TASK STATEMENT:
From the first line to the last, output the material exactly.

DATASET EXCERPT:
————————
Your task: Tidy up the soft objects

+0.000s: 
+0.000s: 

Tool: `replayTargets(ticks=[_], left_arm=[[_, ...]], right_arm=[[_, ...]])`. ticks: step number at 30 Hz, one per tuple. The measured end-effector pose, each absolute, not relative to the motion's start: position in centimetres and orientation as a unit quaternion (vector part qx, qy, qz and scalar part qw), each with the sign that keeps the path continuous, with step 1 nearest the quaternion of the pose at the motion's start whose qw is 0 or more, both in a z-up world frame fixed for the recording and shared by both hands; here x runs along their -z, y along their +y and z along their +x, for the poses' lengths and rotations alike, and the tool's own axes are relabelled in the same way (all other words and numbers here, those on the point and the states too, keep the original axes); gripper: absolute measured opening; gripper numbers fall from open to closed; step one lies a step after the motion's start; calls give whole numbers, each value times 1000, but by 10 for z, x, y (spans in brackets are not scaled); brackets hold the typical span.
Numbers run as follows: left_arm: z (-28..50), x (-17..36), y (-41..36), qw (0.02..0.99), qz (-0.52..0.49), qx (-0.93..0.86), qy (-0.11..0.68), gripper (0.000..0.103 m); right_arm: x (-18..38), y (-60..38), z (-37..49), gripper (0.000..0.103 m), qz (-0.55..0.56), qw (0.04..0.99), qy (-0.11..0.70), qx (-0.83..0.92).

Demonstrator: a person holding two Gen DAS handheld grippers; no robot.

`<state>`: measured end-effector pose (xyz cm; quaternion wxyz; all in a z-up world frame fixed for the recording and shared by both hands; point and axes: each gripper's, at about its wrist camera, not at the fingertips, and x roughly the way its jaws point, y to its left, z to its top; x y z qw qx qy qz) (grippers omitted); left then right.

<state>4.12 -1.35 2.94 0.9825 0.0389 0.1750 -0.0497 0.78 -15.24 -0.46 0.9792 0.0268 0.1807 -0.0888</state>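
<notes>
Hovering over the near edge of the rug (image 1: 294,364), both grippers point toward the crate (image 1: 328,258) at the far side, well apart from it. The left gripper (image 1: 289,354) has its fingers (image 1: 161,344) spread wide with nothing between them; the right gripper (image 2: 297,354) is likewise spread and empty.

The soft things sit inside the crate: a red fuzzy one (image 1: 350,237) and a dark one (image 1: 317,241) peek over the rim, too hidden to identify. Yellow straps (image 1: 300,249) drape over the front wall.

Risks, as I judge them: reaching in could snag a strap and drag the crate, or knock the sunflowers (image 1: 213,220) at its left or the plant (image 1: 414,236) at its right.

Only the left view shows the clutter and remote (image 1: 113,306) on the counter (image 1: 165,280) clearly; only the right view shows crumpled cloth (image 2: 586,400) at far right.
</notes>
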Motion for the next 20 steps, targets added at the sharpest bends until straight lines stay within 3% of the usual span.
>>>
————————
PROBLEM SOLUTION:
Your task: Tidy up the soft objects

+0.000s: 
+0.000s: 

Tool: `replayTargets(ticks=[_], left_arm=[[_, ...]], right_arm=[[_, ...]])`. ticks: step number at 30 Hz, one per tuple. The measured end-effector pose, each absolute, not relative to the motion's start: position in centimetres and orientation as a unit quaternion (vector part qx, qy, qz and scalar part qw), each with the sign that keeps the path continuous, with step 1 nearest the quaternion of the pose at the motion's start whose qw is 0 or more, both in a z-up world frame fixed for the recording and shared by both hands; here x runs along their -z, y along their +y and z along their +x, for the poses' lengths and rotations alike, and the tool's own axes are relabelled in the same way (all other words and numbers here, those on the point and the states too, keep the original axes); gripper: absolute measured opening; gripper numbers fall from open to closed; step one lies a step after the motion's start; calls give whole numbers, each value times 1000, but by 10 for z, x, y (spans in brackets are not scaled); brackets hold the typical span.
Numbers run as follows: left_arm: z (-28..50), x (-17..36), y (-41..36), qw (0.02..0.99), qz (-0.52..0.49), qx (-0.93..0.86), qy (-0.11..0.68), gripper (0.000..0.103 m); right_arm: x (-18..38), y (-60..38), z (-37..49), gripper (0.000..0.103 m), qz (-0.55..0.56), qw (0.04..0.99), qy (-0.11..0.70), qx (-0.83..0.92).

Demonstrator: a person holding two Gen DAS handheld grippers; no robot.

`<state>`: measured end-effector pose (xyz cm; quaternion wxyz; all in a z-up world frame fixed for the recording and shared by both hands; point and axes: each gripper's, at about its wrist camera, not at the fingertips, and x roughly the way its jaws point, y to its left, z to its top; x y z qw qx qy qz) (grippers omitted); left then right.

<state>4.12 -1.35 2.94 0.9825 0.0389 0.1750 -0.0497 0.78 -15.24 -0.46 0.9792 0.0268 0.1807 -0.0888</state>
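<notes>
Hovering over the near edge of the rug (image 1: 294,364), both grippers point toward the crate (image 1: 328,258) at the far side, well apart from it. The left gripper (image 1: 289,354) has its fingers (image 1: 161,344) spread wide with nothing between them; the right gripper (image 2: 297,354) is likewise spread and empty.

The soft things sit inside the crate: a red fuzzy one (image 1: 350,237) and a dark one (image 1: 317,241) peek over the rim, too hidden to identify. Yellow straps (image 1: 300,249) drape over the front wall.

Risks, as I judge them: reaching in could snag a strap and drag the crate, or knock the sunflowers (image 1: 213,220) at its left or the plant (image 1: 414,236) at its right.

Only the left view shows the clutter and remote (image 1: 113,306) on the counter (image 1: 165,280) clearly; only the right view shows crumpled cloth (image 2: 586,400) at far right.
</notes>
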Motion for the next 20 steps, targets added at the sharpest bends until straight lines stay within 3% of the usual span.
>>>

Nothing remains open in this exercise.